Plotka Malfoya

2.1K 138 8
                                    

Kate wybiegła ze swojej sypialni i prawie spadła ze schodów, potykając się o szatę Hogwartu, którą trzymała.
-Szybciej!-ponaglała pani Chamberlain i gdy jej córka wsuwała buty, wpakowała strój do otwartego kufra.
-Kate, masz już dwanaście lat! Ogarnij się, dziewczyno! Czemu nie spakowałaś tego wczoraj?!
-Wcześnie zasnęłam-burknęła nastolatka i zamknęła kufer za pomocą różdżki.
Jej matka narzekała jeszcze na zaistniałą sytuację w drodze na King's Cross, a Kate ze skrzyżowanymi rękami i naburmuszoną miną gapiła się na zaśnieżoną ulicę.
Nigdy nie rozumiała tego zdenerwowania rodziców takimi drobnostkami-ona zawsze przyjmowała to spokojniej, wręcz lekceważąco.

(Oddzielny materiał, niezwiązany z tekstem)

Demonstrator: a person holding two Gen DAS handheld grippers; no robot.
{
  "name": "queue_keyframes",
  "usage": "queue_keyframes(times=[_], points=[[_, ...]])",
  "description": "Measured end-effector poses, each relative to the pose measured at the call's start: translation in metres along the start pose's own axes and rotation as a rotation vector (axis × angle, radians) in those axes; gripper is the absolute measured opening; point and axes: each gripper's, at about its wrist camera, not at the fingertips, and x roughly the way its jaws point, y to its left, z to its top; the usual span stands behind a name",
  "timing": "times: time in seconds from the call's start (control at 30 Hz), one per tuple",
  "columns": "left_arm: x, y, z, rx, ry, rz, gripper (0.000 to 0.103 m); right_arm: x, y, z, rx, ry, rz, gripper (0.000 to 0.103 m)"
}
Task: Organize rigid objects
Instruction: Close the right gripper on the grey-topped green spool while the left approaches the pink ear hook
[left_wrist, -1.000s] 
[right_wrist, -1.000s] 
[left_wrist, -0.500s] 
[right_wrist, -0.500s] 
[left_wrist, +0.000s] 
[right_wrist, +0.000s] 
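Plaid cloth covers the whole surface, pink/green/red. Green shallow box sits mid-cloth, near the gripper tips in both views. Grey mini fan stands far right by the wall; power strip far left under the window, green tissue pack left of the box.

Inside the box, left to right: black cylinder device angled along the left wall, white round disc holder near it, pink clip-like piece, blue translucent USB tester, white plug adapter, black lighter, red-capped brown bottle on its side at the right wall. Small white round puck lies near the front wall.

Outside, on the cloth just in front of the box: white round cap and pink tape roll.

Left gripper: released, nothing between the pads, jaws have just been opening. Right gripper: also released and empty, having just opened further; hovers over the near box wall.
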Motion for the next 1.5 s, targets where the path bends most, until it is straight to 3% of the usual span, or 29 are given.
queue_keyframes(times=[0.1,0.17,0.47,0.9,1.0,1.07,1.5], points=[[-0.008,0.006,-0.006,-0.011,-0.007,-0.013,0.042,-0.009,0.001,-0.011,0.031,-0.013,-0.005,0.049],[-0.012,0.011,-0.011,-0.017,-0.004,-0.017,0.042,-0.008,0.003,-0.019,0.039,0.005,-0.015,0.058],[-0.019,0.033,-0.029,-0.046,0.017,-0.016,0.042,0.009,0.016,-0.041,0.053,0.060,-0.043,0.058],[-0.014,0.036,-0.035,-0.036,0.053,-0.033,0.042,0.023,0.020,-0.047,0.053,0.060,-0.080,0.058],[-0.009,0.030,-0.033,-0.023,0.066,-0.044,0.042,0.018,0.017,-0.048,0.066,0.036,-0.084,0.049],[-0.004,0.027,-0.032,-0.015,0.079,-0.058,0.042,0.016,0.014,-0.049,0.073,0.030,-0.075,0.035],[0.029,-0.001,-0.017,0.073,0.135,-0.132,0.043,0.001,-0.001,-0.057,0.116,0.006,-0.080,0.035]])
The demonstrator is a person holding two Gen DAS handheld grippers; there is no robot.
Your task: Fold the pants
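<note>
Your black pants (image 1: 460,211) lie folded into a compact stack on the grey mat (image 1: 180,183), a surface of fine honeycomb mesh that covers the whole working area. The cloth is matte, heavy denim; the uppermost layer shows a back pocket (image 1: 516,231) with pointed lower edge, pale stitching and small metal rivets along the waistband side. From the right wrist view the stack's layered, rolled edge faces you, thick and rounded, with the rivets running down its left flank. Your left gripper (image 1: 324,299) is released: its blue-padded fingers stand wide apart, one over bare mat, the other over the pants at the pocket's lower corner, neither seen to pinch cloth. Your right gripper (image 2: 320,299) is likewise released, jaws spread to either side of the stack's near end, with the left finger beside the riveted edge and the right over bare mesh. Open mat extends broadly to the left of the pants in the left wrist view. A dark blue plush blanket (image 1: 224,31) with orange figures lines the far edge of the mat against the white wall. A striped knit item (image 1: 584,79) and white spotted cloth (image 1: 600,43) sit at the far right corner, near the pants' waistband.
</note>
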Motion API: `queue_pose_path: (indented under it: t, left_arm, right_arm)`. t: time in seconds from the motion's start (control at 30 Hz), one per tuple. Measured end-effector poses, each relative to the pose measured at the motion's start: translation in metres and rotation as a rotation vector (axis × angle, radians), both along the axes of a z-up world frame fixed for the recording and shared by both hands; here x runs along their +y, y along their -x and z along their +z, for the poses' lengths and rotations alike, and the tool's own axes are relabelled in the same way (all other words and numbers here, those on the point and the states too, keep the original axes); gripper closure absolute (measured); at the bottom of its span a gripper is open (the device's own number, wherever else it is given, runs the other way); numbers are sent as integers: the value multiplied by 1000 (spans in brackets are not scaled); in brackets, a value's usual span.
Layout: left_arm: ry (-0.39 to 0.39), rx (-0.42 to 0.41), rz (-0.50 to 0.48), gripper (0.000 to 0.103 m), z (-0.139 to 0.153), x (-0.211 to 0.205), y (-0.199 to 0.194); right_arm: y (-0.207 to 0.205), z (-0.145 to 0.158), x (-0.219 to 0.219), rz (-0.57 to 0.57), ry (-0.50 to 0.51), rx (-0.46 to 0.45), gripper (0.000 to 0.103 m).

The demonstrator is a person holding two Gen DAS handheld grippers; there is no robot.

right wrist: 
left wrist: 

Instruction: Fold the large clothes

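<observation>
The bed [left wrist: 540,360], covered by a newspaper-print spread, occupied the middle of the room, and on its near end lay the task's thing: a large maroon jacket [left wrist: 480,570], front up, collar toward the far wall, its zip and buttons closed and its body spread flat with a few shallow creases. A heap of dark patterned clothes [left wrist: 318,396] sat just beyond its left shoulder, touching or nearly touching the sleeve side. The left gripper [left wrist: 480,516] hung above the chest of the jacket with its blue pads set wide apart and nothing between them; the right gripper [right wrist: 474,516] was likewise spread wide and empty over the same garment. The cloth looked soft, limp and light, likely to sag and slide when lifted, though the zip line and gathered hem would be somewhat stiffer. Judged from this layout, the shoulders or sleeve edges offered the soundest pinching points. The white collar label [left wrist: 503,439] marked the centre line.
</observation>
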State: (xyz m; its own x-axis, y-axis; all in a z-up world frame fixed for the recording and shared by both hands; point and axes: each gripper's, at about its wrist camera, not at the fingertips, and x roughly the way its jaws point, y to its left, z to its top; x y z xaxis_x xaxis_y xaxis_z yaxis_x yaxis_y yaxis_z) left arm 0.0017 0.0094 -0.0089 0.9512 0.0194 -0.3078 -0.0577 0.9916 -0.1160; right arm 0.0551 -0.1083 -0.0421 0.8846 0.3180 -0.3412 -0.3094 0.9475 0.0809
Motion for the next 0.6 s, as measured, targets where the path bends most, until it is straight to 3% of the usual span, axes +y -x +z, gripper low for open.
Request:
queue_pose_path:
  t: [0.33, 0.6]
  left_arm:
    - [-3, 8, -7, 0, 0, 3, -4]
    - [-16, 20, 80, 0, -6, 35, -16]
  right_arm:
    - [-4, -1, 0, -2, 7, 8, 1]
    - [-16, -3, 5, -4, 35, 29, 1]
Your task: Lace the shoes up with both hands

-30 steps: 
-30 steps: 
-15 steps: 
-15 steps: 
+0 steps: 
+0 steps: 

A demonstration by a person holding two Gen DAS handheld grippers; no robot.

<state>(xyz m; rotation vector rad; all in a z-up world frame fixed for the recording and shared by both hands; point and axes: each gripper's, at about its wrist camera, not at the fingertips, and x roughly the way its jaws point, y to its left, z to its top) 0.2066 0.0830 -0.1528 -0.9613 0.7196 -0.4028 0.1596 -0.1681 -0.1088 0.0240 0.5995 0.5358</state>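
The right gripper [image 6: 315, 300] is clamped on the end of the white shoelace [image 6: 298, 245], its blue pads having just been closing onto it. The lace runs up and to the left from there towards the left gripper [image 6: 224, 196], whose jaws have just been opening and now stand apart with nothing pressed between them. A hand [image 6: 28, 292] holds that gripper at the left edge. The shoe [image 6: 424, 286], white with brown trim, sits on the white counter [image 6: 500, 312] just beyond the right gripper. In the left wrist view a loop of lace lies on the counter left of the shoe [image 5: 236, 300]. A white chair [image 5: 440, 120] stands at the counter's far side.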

Do odjazdu pociągu została ledwie minuta i dziewczyna pomachała tylko matce i pchając kufer, wpadła do pociągu. Sekundę później wszystkie drzwi zamknęły się, a maszyna ruszyła.
Większość przedziałów była pusta, bo część uczniów została w szkole.
Kate poczuła trzepotanie kolczyków w kształcie złotych zniczów i kierując się tym, znalazła Olivera.
-Hej!-krzyknęła radośnie, a na jej twarzy pojawił się uśmiech, spowodowany widokiem chłopaka.
Wood szybko wstał i odparł:
-Jak zwykle spóźniona.
-Dzięki za miłe powitanie-zaśmiała się .
Kapitan wpakował jej bagaż na półkę i sam zajął miejsce obok blondynki.
-I jak święta?-spytała, cały czas uśmiechnięta.
-Zgadnij-stwierdził i uśmiechnął się szelmowsko.
-Taa, te prezenty...
Kate przypomniała sobie moment odpakowywania prezentów i rozbawienie-zarówno jej, jak i rodziców-gdy otrzymała od Wooda taki sam prezent, jaki mu wysłała.
-Ale wiesz, zestaw do czyszczenia miotły zawsze przydatny-odezwał się Oliver.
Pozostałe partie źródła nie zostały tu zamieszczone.